Copy every line of the data that includes the string "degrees".

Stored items
*** Begin section ***

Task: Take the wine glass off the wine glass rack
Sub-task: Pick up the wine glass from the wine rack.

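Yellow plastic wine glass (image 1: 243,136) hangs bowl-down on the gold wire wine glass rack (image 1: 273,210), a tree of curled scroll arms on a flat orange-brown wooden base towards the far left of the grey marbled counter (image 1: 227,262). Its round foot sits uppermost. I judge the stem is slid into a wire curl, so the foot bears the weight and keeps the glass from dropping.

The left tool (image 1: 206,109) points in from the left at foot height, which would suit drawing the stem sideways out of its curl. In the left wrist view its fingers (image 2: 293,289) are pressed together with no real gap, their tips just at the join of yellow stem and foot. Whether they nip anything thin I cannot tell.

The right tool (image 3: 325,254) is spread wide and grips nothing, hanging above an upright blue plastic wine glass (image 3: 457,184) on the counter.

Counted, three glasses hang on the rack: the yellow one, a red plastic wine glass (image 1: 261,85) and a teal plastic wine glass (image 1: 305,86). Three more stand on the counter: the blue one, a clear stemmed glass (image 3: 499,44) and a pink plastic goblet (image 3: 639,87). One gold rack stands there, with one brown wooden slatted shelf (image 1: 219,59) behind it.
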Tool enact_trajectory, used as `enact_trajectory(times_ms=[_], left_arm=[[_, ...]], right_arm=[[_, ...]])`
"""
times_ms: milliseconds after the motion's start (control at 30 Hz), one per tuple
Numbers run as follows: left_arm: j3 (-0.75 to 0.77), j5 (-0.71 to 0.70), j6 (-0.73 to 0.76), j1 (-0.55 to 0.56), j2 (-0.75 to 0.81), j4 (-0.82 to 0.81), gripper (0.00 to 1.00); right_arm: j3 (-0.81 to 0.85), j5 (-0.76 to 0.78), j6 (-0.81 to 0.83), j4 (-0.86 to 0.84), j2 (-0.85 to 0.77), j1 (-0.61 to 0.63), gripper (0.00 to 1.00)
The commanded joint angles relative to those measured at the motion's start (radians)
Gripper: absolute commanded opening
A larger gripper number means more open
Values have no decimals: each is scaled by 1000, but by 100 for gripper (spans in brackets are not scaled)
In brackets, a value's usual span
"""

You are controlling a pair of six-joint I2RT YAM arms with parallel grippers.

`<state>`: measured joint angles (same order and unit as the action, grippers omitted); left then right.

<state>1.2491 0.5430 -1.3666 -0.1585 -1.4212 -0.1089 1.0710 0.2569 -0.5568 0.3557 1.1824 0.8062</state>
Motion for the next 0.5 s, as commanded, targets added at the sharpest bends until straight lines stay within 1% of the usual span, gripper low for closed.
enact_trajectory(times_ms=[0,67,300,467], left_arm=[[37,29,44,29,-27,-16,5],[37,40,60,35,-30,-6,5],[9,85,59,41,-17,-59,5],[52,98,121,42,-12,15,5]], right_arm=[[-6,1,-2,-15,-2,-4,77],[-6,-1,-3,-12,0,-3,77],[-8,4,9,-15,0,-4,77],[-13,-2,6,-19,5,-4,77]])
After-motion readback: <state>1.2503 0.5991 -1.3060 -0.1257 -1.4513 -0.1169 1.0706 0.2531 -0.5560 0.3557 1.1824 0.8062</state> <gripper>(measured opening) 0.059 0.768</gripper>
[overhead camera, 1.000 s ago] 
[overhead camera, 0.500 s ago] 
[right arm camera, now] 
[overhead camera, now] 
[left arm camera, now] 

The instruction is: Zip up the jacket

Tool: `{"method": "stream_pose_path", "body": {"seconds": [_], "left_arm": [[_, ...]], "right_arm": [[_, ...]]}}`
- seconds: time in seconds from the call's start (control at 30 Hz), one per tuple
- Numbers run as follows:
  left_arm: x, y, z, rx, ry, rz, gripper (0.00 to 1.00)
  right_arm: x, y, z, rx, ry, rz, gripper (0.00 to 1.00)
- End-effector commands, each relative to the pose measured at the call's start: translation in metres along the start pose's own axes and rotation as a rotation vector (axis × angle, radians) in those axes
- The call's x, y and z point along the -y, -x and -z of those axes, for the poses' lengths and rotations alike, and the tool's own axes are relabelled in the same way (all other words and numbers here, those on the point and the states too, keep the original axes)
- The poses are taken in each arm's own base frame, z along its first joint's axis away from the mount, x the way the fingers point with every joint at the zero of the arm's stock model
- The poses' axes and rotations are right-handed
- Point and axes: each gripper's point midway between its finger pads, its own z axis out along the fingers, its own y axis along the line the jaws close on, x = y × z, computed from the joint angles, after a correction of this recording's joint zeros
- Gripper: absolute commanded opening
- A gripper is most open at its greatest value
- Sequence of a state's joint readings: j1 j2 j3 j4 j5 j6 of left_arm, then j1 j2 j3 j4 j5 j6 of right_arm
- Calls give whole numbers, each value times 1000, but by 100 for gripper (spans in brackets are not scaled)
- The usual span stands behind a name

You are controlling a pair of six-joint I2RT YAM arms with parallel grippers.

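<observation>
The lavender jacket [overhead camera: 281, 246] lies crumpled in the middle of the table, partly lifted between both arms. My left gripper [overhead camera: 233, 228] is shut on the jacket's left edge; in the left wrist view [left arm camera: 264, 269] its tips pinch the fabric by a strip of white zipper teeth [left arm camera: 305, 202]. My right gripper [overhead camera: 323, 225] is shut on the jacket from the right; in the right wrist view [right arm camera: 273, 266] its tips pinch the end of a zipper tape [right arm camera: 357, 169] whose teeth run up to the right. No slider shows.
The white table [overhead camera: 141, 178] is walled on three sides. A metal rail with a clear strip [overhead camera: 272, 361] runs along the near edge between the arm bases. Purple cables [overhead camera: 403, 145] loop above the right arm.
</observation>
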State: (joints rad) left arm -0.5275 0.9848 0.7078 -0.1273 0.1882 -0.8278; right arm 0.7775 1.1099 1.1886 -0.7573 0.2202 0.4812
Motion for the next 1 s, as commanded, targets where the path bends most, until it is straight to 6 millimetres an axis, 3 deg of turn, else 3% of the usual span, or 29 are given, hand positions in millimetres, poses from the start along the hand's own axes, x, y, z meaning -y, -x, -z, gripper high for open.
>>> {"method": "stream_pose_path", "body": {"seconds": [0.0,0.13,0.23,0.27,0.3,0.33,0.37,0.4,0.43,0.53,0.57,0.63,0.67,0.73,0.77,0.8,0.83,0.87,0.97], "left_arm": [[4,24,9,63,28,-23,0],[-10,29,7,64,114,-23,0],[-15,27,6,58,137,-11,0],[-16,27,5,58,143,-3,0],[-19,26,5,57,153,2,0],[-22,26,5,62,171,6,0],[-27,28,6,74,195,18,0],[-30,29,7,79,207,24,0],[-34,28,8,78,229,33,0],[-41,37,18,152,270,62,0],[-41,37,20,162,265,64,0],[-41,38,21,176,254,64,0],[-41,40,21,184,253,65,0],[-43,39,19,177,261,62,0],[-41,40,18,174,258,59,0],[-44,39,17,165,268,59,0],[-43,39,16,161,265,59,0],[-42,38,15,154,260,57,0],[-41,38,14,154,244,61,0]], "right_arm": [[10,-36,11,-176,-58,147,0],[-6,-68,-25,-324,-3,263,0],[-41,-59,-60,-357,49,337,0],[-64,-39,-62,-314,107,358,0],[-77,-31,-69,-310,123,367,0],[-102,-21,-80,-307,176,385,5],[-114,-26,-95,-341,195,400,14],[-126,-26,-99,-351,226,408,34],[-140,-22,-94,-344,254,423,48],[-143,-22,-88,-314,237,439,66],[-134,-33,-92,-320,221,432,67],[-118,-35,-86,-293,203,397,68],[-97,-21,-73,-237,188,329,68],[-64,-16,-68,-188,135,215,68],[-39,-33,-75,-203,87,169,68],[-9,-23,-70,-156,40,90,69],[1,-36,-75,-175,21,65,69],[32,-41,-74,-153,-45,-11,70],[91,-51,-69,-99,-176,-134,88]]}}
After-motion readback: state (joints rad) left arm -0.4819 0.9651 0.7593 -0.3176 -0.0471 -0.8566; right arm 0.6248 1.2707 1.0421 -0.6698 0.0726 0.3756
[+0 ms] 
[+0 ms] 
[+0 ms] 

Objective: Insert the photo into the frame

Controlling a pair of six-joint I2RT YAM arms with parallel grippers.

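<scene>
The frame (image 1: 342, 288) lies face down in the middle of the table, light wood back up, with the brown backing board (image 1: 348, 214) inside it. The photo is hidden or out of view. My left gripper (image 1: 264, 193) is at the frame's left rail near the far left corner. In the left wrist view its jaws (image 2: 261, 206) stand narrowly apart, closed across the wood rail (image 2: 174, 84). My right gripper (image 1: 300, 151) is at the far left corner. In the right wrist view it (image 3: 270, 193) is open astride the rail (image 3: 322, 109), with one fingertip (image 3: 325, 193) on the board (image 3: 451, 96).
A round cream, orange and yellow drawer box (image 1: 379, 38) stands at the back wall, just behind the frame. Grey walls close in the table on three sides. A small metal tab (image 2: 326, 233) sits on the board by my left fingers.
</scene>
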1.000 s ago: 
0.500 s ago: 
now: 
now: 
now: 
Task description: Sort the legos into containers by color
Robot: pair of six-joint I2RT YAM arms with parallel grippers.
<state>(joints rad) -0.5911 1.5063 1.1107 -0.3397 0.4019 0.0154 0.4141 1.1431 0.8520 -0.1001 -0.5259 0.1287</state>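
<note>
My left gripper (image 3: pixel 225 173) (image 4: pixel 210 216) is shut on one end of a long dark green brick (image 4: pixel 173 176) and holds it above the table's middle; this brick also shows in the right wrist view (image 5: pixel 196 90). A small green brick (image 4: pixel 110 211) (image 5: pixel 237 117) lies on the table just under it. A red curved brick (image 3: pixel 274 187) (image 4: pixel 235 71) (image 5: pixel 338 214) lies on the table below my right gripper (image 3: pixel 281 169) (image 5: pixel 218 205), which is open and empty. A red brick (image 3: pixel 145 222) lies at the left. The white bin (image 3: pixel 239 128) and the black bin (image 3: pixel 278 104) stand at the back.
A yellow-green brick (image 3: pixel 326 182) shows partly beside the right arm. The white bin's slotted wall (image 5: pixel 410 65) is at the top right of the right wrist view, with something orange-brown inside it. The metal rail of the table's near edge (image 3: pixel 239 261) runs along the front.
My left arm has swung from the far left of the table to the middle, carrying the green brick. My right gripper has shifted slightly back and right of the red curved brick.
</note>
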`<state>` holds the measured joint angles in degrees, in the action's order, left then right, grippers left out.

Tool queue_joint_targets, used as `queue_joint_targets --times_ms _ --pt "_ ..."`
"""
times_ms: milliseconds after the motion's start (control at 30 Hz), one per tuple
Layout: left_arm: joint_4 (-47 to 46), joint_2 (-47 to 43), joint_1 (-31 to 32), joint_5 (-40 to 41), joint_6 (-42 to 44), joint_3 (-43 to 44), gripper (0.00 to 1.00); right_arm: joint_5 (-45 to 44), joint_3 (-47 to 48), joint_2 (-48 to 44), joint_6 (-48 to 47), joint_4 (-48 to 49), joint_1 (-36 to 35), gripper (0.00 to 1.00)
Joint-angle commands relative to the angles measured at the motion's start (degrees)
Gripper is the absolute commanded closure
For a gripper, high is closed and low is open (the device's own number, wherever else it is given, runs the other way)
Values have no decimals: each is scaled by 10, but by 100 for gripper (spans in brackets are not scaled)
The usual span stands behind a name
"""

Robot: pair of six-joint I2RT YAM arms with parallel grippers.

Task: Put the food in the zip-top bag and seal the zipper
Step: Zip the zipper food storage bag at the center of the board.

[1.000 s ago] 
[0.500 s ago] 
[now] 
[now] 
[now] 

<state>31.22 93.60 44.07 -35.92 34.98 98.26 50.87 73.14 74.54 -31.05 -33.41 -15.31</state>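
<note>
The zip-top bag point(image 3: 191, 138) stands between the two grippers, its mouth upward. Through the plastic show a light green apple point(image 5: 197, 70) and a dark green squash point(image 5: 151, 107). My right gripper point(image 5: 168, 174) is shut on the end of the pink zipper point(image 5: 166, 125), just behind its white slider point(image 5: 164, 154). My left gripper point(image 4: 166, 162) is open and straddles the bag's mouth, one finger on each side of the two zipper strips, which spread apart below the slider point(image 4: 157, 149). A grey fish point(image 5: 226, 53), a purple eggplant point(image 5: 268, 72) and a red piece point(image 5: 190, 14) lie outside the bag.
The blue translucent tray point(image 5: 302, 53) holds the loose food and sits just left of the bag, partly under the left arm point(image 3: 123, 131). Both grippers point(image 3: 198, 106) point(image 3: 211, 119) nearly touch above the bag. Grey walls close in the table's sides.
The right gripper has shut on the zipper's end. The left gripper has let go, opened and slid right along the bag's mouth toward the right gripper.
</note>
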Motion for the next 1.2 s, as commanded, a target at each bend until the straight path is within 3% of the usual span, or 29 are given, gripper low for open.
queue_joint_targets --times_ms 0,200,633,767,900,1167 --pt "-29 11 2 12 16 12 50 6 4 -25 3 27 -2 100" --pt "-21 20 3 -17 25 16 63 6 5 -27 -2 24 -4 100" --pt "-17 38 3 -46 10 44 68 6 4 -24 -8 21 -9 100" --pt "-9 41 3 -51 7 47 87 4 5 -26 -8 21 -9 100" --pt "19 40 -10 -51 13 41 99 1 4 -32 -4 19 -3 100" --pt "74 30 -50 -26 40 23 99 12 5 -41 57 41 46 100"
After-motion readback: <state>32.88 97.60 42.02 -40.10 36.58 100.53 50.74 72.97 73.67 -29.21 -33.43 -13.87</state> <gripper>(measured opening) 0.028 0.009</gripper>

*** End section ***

### [Completed exercise]
`<state>` holds the measured joint angles in degrees, in the action's order, left then right, grippers left out.
Joint-angle commands relative to the angles measured at the motion's start (degrees)

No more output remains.